Table 2. The results of the multivariate analysis.

The Non-linearity Addressed by the Generalized Additive Model

Through the generalized additive model and smooth curve fitting, we observed that the association between BUN and post-operative 30-day mortality rates was non-linear (Figure 2). Therefore, we fit the data to a piecewise binary logistic regression model that allowed two different slopes. Data were also fitted by a standard binary logistic regression model based on the sensitivity analysis, and the best fit model was selected through the log-likelihood ratio test (Table 3). The p-value for the log-likelihood ratio test was <0.05 in our study. Therefore, a piecewise model was used to fit the link between BUN and post-operative 30-day mortality. With a recursive algorithm, we first obtained an inflection point of 9.804 mg/dl and then calculated the effect sizes and CIs to the left and right of the inflection point with the piecewise binary logistic regression model. On the left side of the inflection point, the effect size was 0.832, and the 95% CI was from 0.737 to 0.941. On the right side of the inflection point, the effect size was 1.028, and the 95% CI was from 1.011 to 1.045 (Table 3).

FIGURE 2
www.frontiersin.org

Figure 2. The non-linear relationship between pre-operative BUN and risk of post-operative 30-day mortality.

TABLE 3
www.frontiersin.org

Table 3. The results of the piecewise linear regression.
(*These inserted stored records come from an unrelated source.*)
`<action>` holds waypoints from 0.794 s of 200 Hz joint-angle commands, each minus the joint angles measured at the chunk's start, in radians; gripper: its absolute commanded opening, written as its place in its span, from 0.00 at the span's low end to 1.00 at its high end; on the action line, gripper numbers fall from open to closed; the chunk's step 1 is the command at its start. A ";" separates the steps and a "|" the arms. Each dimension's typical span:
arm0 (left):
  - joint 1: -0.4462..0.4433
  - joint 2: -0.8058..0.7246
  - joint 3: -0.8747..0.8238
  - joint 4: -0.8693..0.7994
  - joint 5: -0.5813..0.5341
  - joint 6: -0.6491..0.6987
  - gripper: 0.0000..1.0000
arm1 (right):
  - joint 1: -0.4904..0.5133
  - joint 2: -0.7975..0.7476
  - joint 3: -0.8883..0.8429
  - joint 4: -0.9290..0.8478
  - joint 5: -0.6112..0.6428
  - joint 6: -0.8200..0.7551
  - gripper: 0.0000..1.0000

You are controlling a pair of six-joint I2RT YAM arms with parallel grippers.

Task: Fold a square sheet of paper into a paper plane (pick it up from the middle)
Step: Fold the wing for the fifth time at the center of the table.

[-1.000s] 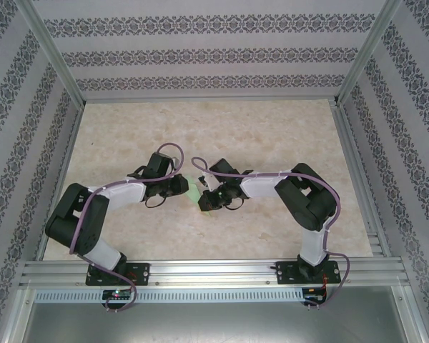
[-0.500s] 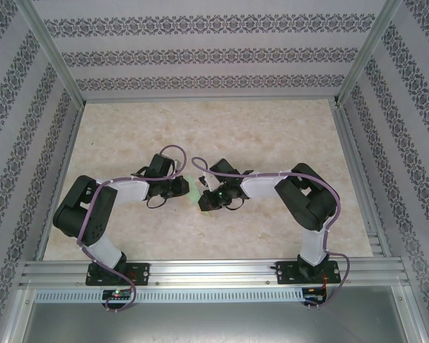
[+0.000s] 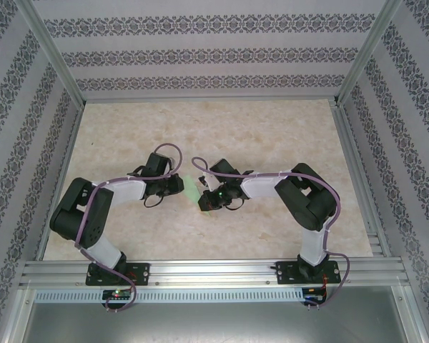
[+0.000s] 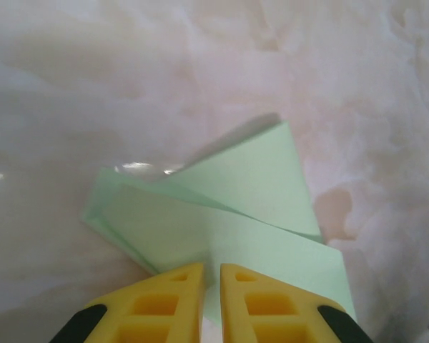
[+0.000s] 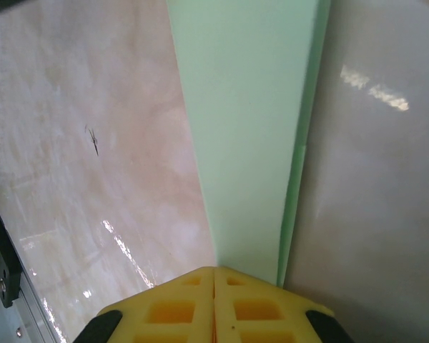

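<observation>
A: Pinching the paper sheet (image 3: pixel 194 187) mid-worktop (image 3: pixel 272 128), right pincer (image 5: pixel 214 269) shut tight on one narrow end.
B: Sitting at the other end, left pincer (image 4: pixel 211 266) standing barely parted; failing to tell whether gripping.

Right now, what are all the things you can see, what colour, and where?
sheet of paper: one, pale green, folded, mid-table between both pincers
table: one, beige marbled, under everything
walls: three, grey patterned stripes, around the table
metal rails: several, silver, near edge and corners
cables: two, purple, along the arms
arms: two, black and white, bolted at the near edge
left pincer: one, yellow fingers, pinching the paper
right pincer: one, yellow fingers, shut on the paper
</observation>
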 commanded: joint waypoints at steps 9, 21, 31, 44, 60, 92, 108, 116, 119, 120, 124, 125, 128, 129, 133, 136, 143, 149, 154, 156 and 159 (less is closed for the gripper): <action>0.017 -0.070 -0.018 0.012 0.027 0.009 0.15 | -0.005 0.044 -0.044 -0.075 0.083 -0.003 0.08; 0.011 -0.106 -0.034 0.050 0.079 -0.013 0.16 | -0.004 0.042 -0.044 -0.076 0.084 -0.001 0.08; 0.005 -0.141 -0.054 0.078 0.109 -0.031 0.16 | -0.004 0.041 -0.045 -0.077 0.085 -0.001 0.08; -0.010 -0.181 -0.079 0.107 0.134 -0.052 0.16 | -0.005 0.041 -0.046 -0.077 0.087 0.001 0.08; -0.039 -0.207 -0.098 0.128 0.148 -0.067 0.17 | -0.005 0.042 -0.047 -0.079 0.087 0.002 0.07; -0.110 -0.172 -0.102 0.150 0.157 -0.080 0.16 | -0.005 0.041 -0.050 -0.081 0.090 0.006 0.06; -0.132 -0.128 -0.099 0.180 0.160 -0.096 0.15 | -0.004 0.038 -0.053 -0.083 0.093 0.008 0.05; -0.139 -0.103 -0.096 0.192 0.163 -0.102 0.15 | -0.005 0.037 -0.054 -0.083 0.095 0.009 0.04; -0.141 -0.092 -0.094 0.199 0.165 -0.105 0.15 | -0.005 0.036 -0.054 -0.082 0.095 0.009 0.04; -0.142 -0.090 -0.093 0.201 0.166 -0.106 0.15 | -0.005 0.036 -0.055 -0.083 0.095 0.009 0.04; -0.146 -0.079 -0.091 0.209 0.170 -0.108 0.14 | -0.005 0.036 -0.056 -0.083 0.096 0.011 0.04; -0.147 -0.074 -0.090 0.212 0.171 -0.109 0.14 | -0.004 0.036 -0.056 -0.082 0.096 0.011 0.04; -0.148 -0.066 -0.088 0.216 0.176 -0.110 0.14 | -0.004 0.037 -0.057 -0.081 0.096 0.012 0.04; -0.148 -0.062 -0.086 0.218 0.176 -0.111 0.14 | -0.004 0.036 -0.057 -0.081 0.095 0.012 0.04; -0.151 -0.052 -0.083 0.220 0.180 -0.113 0.13 | -0.003 0.036 -0.057 -0.080 0.096 0.011 0.03; -0.153 -0.044 -0.078 0.221 0.179 -0.114 0.13 | -0.003 0.035 -0.055 -0.081 0.097 0.011 0.03; -0.158 -0.027 -0.072 0.218 0.179 -0.113 0.13 | -0.004 0.033 -0.058 -0.081 0.098 0.013 0.03; -0.158 -0.018 -0.067 0.215 0.175 -0.115 0.13 | -0.004 0.032 -0.058 -0.080 0.099 0.013 0.03; -0.159 -0.010 -0.066 0.211 0.168 -0.117 0.12 | -0.004 0.031 -0.059 -0.079 0.099 0.013 0.03; -0.160 -0.007 -0.065 0.209 0.166 -0.119 0.12 | -0.003 0.031 -0.060 -0.079 0.100 0.013 0.03; -0.159 -0.004 -0.065 0.208 0.164 -0.120 0.12 | -0.004 0.031 -0.059 -0.079 0.099 0.014 0.03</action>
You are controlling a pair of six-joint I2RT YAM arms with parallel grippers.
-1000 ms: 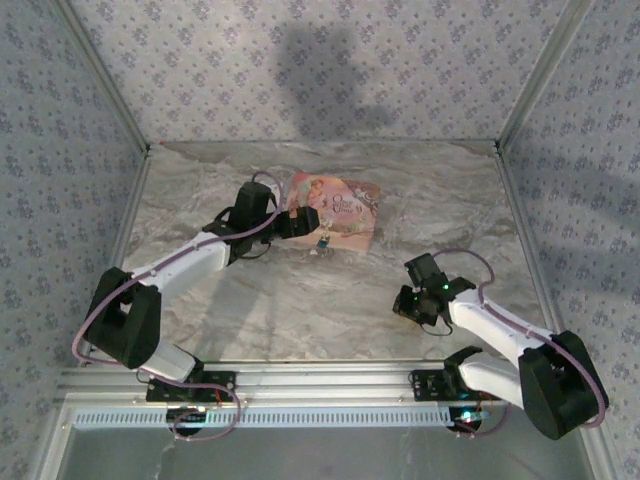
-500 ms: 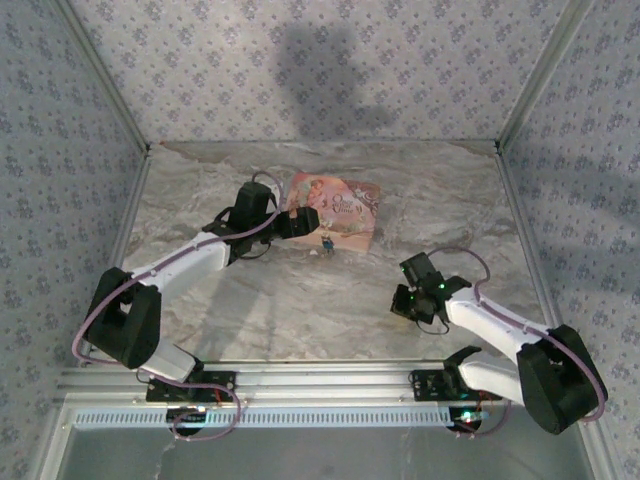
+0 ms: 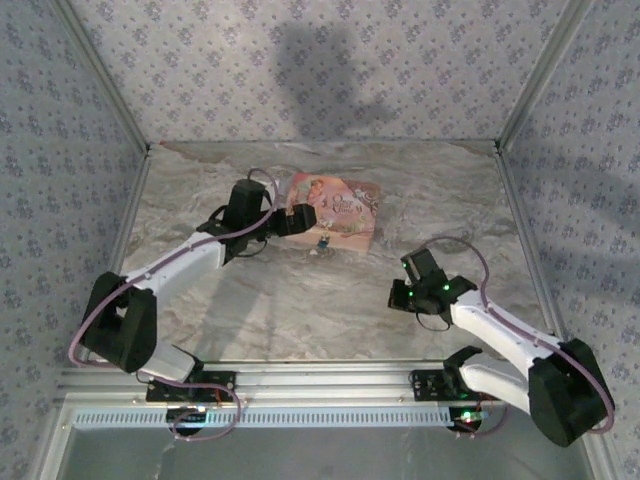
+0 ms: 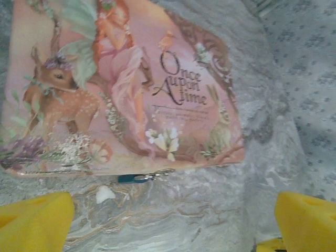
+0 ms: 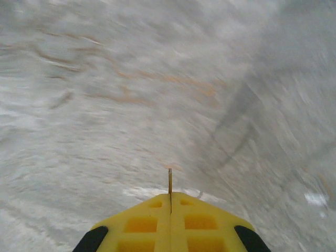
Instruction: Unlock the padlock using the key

The Results of Subgroup Analyses

We performed a subgroup analysis to consider other influencing factors that might affect the relationship between pre-operative BUN and post-operative 30-day mortality. We used sex, age ranges, race, diabetes, smoking status, hypertension, disseminated cancer, open wound infection, severe COPD, or white blood cells as the stratification variables to detect the trend of effect sizes in these variables. As summarized in Table 4, there were no significant differences in the relationship in all the different groups (p-value for interaction > 0.05).

TABLE 4
www.frontiersin.org

Table 4. Results of interaction analysis and subgroup analysis.

Sensitivity Analyses

A series of sensitivity analyses were performed to verify the robustness of our findings.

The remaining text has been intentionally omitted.